Leaving Las Vegas

Gather 'round children and hear about a time when Nicolas Cage was considered to be a serious actor, a time before he was a joke, making ludicrously bad action films and earning fame for squandering his fortune on castles and yachts. Yes, back in the 90s he even won an Oscar for his work in Leaving Las Vegas, and made one of indelible performances as an alcoholic in movie history.

I hadn't seen the film since it was first released, and I'm glad I watched it again to remind myself how good Cage can be. He really hasn't replicated this since except for his dual role in Adaptation. In Leaving Las Vegas he is scary good--there have been countless drunks in cinema history, and they usually gather a lot of attention and awards, but Cage manages to play his role without sentimentality. He is what he is.

The film was written and directed by Mike Figgis (he also composed the jazz score), and he avoids traps all the way along. We really don't know why Cage's character is a drunk--we first see him whistling his way down the aisle of a liquor store, filing his cart. He makes a vague statement about his wife: "I don't remember whether I started drinking because my wife left or my wife me because I started drinking." We see a glimpse of that life when, after he is fired from his job as a screenwriter, he burns his possessions, and it includes a snapshot of a wife and son.

He heads to Las Vegas with the single purpose of drinking himself to death. He ends up meeting a prostitute, Elisabeth Shue, but instead of having sex he just wants her companionship. Perhaps engaging her nurturing instinct, she takes him in, but he makes her promise she won't ask him to stop drinking. He also gives her a magnificently played speech about how he knows he's a drunk and she's a hooker, and the two agree to love each other for who they are.

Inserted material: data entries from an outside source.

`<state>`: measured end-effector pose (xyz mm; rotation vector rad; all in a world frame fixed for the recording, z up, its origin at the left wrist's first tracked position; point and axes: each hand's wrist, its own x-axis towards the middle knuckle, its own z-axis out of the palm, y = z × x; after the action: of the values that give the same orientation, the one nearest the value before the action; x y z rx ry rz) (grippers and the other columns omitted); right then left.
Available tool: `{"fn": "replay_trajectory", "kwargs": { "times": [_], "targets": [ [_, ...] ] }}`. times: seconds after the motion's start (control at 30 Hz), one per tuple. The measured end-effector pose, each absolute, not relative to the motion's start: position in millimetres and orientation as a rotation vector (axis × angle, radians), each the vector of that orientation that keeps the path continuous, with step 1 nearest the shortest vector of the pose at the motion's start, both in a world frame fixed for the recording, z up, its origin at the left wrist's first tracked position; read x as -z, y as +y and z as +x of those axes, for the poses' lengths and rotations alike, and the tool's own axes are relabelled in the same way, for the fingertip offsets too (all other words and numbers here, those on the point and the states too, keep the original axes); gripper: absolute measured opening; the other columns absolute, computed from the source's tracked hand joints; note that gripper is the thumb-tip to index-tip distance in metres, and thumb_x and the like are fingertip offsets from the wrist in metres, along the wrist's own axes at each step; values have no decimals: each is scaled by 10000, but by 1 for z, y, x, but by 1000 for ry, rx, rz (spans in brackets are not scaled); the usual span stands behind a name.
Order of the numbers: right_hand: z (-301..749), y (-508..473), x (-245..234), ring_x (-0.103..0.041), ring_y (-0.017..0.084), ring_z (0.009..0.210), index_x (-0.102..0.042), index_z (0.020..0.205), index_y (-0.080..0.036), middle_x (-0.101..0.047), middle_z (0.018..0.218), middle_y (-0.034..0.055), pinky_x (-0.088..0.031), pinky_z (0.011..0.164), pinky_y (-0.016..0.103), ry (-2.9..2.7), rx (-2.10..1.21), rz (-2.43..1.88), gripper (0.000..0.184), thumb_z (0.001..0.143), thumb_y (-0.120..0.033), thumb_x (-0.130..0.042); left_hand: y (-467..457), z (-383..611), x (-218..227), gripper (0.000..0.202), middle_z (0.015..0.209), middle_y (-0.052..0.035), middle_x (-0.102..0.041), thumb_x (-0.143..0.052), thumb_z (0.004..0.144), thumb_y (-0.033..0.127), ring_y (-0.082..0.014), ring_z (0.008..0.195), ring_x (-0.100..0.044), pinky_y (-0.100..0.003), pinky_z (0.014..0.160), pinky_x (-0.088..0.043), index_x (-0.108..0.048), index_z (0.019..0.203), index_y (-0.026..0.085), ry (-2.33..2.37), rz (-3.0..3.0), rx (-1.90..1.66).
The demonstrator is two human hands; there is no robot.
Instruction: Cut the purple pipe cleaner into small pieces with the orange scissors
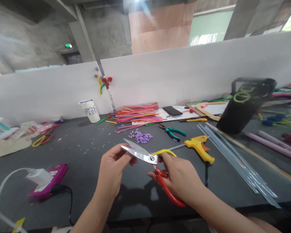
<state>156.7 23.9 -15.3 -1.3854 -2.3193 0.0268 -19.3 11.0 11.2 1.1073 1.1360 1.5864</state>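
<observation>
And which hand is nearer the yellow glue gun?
Right. The right hand, holding the scissors, is left of the glue gun, nearer the camera; the left hand is farther left.

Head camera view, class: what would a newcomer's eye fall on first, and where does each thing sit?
Probably the shiny scissors first, blades apart near the centre, their red and yellow handles in the right hand and their tips by the left hand's fingers. Next, perhaps, the bright, mostly pink bundle of sticks farther back on the dark table, and the big black bottle at the right.
</observation>
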Motion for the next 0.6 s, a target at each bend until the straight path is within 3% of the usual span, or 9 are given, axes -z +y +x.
{"fn": "replay_trajectory", "kwargs": {
  "times": [0.6],
  "targets": [
    [156, 24, 17, -574, 187, 538, -498, 760, -181, -612, 625, 32, -266, 479, 263, -2330, 27, -1370, 379, 791, -542, -387, 9, -20, -14, 58, 588, 22, -614, -620, 662, 148, -93, 528, -536, -207, 538, -424, -642, 715, 159, 1129, 1105, -1555]
  ]
}}
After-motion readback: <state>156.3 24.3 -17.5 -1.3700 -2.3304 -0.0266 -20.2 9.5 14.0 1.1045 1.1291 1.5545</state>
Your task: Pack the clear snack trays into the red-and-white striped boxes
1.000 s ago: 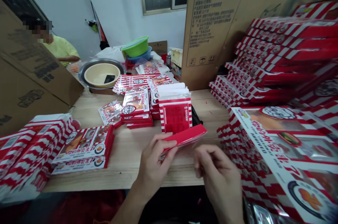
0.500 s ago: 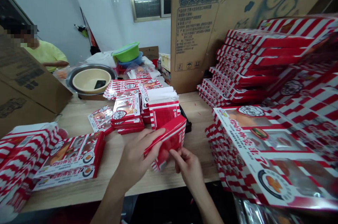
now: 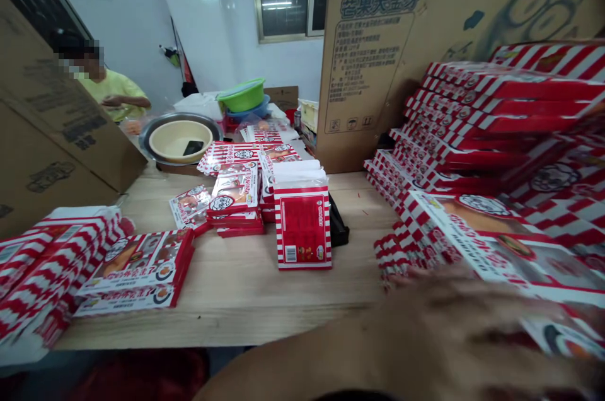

This could have been treacly tripe, the kind of "man redeemed by the love of hooker with a heart of gold," but Figgis steers away from that. Cage doesn't want to be redeemed, and Shue acquiesces. These are two broken people clinging to the same piece of wreckage, and sustain each other in the last throes.

Figgis also introduces what seems to be a subplot about Shue's Russian pimp (Julian Sands), but wraps it up before the movie is halfway over, as if saying, "The movie is about these two people and no more." When Shue is roughed up by some college boys, the part of our brain that expects a Hollywood response of Cage avenging her honor is not satisfied, and it's all for the better.

As Cage continues to make bad movies, presumably to stave off losing every house he owns, it's helpful to remember this film, which is a terrific one with an even better lead performance. One of the moments I had remembered even from sixteen years ago was, as he is being fired, his heartfelt apology to his boss. "I'm sorry," is the simple statement, yet it speaks volumes about the character and his situation. If only we could see Cage at this level once again.

I don't mean to give short shrift to Shue, who was also a revelation in this role. She also received an Oscar nomination, but since then her star has drastically dimmed. I've got a few more of post-Vegas films coming up in my Netflix queue, but clearly her potential has not been met.